自分の鈍い脳みそがおもむろに稼働し始めた。
 「ポンヌフ? 以前どこかで見た記憶がある。うーむ、どこだったけ!」
しばらく措いてから、思わず手を打ってニヤリとしてしまった。
 「そうだったのか。どこかで見たと思っていたが、新橋駅銀座口にあった立ち食いソバ店の看板に違いない!立ち食いソバ店にどうしてお洒落なカタカナの名前が付いているのか不思議に思っていたが、「新橋」と「ポンヌフ=新しい橋」と洒落て見せていたのか。こりゃ座布団一枚!」
 エスプリの効いた店名についぞ気付かないまま、サラリーマンの聖地、新橋駅まで毎日通勤する生活を終えてしまったが、お店もその後閉店してしまったようで残念である。

 ポンヌフは16世紀から17世紀にかけて建設されたもので、パリに現存する最古の橋とされる。「ポンヌフの恋人」など恋愛映画の舞台ともなっている。一方の新橋は汐留川に架かっていた東海道の橋、「新橋」に由来するという。昭和30年代に汐留川が埋め立てられて橋の機能が消失、橋の名残となる御影石製の親柱も昭和40年までに撤去されたという。

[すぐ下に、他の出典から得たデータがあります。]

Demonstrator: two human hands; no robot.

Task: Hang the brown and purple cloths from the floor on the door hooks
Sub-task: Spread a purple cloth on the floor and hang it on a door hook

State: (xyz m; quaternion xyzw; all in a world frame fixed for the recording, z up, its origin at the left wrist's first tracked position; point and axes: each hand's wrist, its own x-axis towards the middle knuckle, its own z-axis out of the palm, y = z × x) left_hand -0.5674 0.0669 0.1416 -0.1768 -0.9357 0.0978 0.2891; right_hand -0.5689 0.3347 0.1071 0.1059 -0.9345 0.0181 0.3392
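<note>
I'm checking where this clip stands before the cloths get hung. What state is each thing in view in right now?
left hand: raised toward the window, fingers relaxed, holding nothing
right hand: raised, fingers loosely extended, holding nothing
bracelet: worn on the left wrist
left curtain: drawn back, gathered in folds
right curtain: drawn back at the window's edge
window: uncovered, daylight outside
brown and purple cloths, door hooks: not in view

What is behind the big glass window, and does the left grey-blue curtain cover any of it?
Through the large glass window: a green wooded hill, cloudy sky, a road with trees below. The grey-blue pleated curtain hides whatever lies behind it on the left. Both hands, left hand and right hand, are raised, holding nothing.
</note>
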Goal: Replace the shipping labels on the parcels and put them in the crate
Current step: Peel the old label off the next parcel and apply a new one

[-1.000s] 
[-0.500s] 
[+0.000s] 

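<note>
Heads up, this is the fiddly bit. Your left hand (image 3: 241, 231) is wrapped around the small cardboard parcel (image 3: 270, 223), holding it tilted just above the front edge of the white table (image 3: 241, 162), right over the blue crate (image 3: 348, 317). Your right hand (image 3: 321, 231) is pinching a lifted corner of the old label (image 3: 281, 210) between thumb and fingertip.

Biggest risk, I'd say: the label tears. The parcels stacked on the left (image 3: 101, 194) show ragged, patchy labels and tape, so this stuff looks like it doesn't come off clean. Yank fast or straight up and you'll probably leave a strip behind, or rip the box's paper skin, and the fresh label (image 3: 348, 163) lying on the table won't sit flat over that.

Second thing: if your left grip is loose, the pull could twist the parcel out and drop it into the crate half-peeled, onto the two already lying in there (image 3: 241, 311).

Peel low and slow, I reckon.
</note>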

 同じ「新しい橋」を示す言葉でも、フランス語と日本語でどうしてこんなにもブランドイメージ?に差が付いたのだろう。片やセーヌ川に架かる恋人が落ち合う場所、片やサラリーマンの聖地で飲み会の待ち合わせ場所。語の響きの違い? はたまた、橋の歴史や立地の違い?
 これからは飲み会などで新橋で落ち合う時、「ポンヌフのめぐり逢い」と洒落て誘ってみようッと!